Here, while Claimant had many absences, apparently due to an asthma condition which was noted on his initial job application, all of these absences prior *477to June 16, 1981, were reported and only one was recorded as “unexcused.” Indeed, there appears to be no contention that the absences involved were not reported, including those on June 16 and June 26, 1981, and the latter injury was verified by the Employer’s own physician on August 12,1981.3
Finally, Claimant urges that his discharge was in violation of the Employer’s own rules regarding absenteeism and tardiness, pointing out that the Employer had promulgated elaborate shop rules on absenteeism and tardiness, a “Point System for Absenteeism and Tardiness,” and that the Employer submitted a “Contact Report” dated June 15, 1981, indicating that while discharge would only have been justified on an accumulation of 18 points, the Claimant here had accumulated only 13 1/2 points as of June 15, 1981, and could only be charged with one additional point for the continuous absences after June 15,1981, or a total of 14 1/2 points, which, under the Employer’s Point System would have been insufficient for a suspension of three days without pay, the penalty for a total of 15 points; and that if the two injuries and recuperation periods were each assigned a point, Claimant would still have had only 15 1/2 points which would only call for suspension and not a termination.
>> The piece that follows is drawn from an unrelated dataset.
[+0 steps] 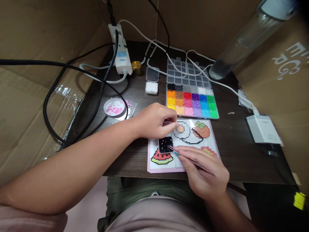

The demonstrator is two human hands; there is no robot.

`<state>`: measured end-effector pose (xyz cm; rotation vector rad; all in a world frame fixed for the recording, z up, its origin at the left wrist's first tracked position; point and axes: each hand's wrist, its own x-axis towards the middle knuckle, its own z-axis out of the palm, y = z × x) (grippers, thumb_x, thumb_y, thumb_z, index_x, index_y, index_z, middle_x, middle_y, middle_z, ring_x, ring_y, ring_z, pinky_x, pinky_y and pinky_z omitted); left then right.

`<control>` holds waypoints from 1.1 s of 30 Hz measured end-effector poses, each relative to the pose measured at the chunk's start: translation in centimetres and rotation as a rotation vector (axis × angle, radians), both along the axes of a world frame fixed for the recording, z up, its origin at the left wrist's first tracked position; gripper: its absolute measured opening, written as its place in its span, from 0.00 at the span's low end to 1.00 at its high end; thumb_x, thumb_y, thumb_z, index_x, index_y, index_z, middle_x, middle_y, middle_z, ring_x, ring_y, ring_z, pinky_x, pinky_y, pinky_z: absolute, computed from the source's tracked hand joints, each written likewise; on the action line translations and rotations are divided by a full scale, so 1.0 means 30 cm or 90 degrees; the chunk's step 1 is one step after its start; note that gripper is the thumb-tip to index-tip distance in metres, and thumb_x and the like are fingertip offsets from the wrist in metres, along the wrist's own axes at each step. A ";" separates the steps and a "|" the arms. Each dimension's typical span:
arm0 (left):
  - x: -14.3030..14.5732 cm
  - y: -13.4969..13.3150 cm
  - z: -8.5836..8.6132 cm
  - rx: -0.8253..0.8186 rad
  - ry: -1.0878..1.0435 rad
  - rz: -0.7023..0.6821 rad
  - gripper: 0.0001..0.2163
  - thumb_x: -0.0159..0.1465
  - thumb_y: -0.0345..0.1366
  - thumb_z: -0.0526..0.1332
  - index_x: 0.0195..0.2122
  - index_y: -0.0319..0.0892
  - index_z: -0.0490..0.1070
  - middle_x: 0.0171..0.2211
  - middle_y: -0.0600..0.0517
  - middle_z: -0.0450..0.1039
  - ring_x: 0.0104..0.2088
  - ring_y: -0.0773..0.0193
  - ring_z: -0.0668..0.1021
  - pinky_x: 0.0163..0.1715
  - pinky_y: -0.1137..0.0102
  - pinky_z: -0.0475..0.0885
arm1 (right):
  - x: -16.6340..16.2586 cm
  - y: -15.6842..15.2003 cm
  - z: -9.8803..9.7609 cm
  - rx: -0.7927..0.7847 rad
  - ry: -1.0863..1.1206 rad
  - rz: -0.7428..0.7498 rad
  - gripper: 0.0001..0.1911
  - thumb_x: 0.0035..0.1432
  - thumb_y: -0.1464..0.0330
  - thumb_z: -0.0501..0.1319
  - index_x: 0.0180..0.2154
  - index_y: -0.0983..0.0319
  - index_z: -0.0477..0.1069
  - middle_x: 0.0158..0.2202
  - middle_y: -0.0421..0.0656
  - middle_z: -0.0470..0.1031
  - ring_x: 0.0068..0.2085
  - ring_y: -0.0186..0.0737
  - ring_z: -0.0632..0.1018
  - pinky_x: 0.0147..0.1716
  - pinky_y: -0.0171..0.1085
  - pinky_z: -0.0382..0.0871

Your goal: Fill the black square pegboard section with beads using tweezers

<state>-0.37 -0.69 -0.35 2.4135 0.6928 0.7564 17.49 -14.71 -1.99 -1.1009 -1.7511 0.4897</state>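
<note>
My right hand [207, 167] grips a pair of tweezers [193, 161]. Their tips reach into a small box of black beads [165, 145], where a few pink beads also lie. Above that box, my left hand [158, 120] is closed, thumb and forefinger pinched together near the fried-egg pattern. Whatever may be between those fingertips is hidden or too small to name. Both hands are over a pattern sheet [154, 168] with a watermelon slice [162, 157], an egg [180, 129] and an orange fruit [201, 130]. A clear pegboard seems to cover part of it, with a curved line of black beads [193, 142].
Behind the sheet stands an open compartment case [193, 101] of coloured beads. To its left are a small box of white beads [151, 87], a gold cup [136, 67] and a dish of pink beads [114, 107]. Cables, a power strip [120, 54] and a charger [263, 129] flank the table.
</note>
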 end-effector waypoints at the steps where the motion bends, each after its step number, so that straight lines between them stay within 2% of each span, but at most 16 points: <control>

Under all of the circumstances, therefore, since we are unable to find disqualifying willful misconduct that would justify dismissal under the provisions of Section 402(e) of the Law, we must reverse.
Order,
Now, December 20, 1984, the decision of the Unemployment Compensation Board of Review, at No. B-203333, dated February 10, 1982, is reversed and the case is remanded for computation of benefits.
Act of December 5, 1936, Second Ex. Sess., P.L. [1937] 2897, as amended, 43 P.S. §802(e).
Id.
Footnote 1, Claimant’s brief, page 13.